Following up from our meeting -

I've been collecting data re: SEO impact for the two packages we tweaked back at the end of April, so we've got ~4 weeks of captures after the change, and acknowledgment that the pages are all indexed by google.

Two things stand out:

For the queries I was checking on DuckDuckGo, we have a clear and sustained improvement with the SEO content. Google, however, decided to drop on the Swift-configuration content. However, I suspect that's due to something else - Google appears to be ranking the GitHub repository for swift-configuration higher than the DocC content on Swift Package Index for those queries now.
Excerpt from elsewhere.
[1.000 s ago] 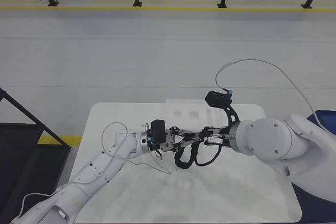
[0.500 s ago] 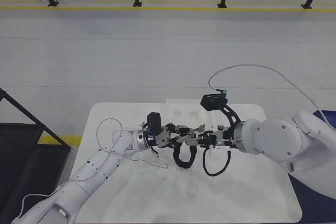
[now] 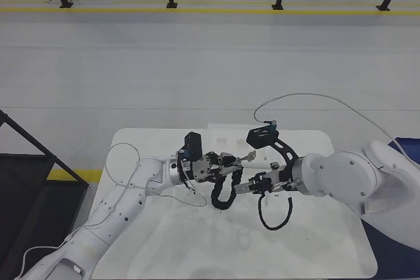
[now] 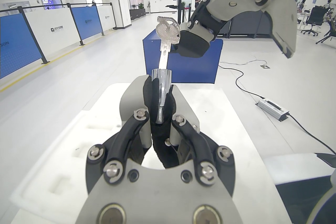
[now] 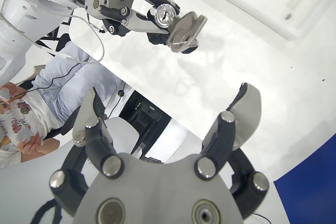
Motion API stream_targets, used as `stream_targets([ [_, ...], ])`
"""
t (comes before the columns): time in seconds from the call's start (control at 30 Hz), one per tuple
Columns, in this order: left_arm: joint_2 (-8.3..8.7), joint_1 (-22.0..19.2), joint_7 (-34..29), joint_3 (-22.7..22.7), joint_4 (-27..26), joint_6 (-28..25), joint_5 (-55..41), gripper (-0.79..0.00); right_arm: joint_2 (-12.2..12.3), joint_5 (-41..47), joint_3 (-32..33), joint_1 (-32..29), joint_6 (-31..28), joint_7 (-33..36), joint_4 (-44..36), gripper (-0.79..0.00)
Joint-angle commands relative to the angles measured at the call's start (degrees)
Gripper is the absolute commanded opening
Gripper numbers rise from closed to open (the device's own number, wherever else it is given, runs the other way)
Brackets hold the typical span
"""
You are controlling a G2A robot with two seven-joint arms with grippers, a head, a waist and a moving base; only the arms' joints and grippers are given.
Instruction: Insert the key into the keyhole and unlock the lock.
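Observation:
My left gripper (image 4: 160, 93) is shut on a chrome lock cylinder (image 4: 163, 88) held above the table (image 3: 301, 245). A black cable (image 3: 220, 196) hangs from the lock in a loop. The silver key (image 4: 168, 30) sits in the keyhole with its flat head sticking out. The right wrist view shows the cylinder face (image 5: 164, 15) with the key (image 5: 185, 32) in it, and the left gripper (image 5: 162, 16) around it. My right gripper (image 5: 169, 91) is open, a short way back from the key head, holding nothing. Seen from above, it (image 3: 243, 186) is just in front of the key (image 3: 248, 155).
A white foam tray (image 3: 231, 136) with rectangular recesses lies at the table's far edge, behind both grippers. A black cable loop (image 3: 276, 217) hangs under the right wrist. A blue box (image 4: 183, 64) stands beyond the table.
The right gripper has opened, let go of the key and drawn back toward the table's near side. The key stays in the lock, which the left gripper still holds.

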Motion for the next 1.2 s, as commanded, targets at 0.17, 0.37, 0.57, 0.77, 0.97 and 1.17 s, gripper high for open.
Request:
stream_targets([
  [0.17, 0.31, 1.09, -6.73, -1.51, -1.67, -0.28, -3.86, -0.785, 0.21, -2.52, -0.77, -1.9, -10.01, 3.45, 4.02, 0.0],
  [0.37, 0.24, 1.12, -11.17, -1.85, -2.14, -0.77, -6.69, -0.785, -0.63, -12.03, -2.23, -0.05, -27.42, 3.71, 5.06, 0.0],
  [0.57, -0.18, 0.87, -14.39, -1.06, -2.15, -0.99, -8.48, -0.785, -0.48, -21.19, -1.35, -1.34, -31.05, -1.24, 1.58, 0.0],
  [0.77, -0.68, 0.41, -15.46, -0.53, -1.63, -0.89, -9.33, -0.785, -0.48, -23.27, -0.62, -3.03, -31.01, -0.88, -0.52, 0.0],
  [0.97, -1.12, 0.07, -15.98, -0.03, -1.42, -1.21, -9.16, -0.785, -1.11, -23.56, -0.54, -3.64, -31.6, -0.23, -1.57, 0.0],
  [1.17, -1.51, -0.15, -15.85, 0.28, -1.34, -1.49, -8.48, -0.785, -2.15, -22.8, -0.78, -3.42, -32.27, 0.44, -1.11, 0.0],
])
I suspect adding a rel="canonical" tag into the relevant content, as Dave had mentioned earlier as a possibility, could have a real impact here of the latest version.

Most of the data is very solidly in the "not enough statistical relevance" zone, and another ~4 weeks of data capture would be needed to verify a trend from what I can see. (unsurprisingly, search result positions are pretty "noisy" in their positioning)

TOP 10 SPI IMPROVEMENTS BEYOND NOISE (symbol queries highlighted *)
  kind    engine      pre IQR        post med  Δ      keyword
  -----------------------------------------------------------------------------------------------
  *symbol duckduckgo  [12-26] med 26    6.5   +19.5  AccessLogger FileAccessLogger secret redaction
   phrase google      [26-26] med 26   10.0   +16.0  hummingbird configuration docs
  *symbol duckduckgo  [12-17] med 13    2.5   +10.5  ServerTransport protocol Swift
  *symbol duckduckgo  [2-9] med 5       1.0    +4.0  UndocumentedPayload error Swift
   phrase duckduckgo  [26-26] med 26   23.5    +2.5  swift server configuration docs
  *symbol duckduckgo  [4-6] med 6       3.5    +2.5  Swift OpenAPI Runtime

I do have the raw data, and am happy to share what I've captured if anyone wants to poke around themselves, but I think we're seeing enough of a positive change to call it a win, with the Google scenario being something a bit beyond our control and an independent factor in this equation.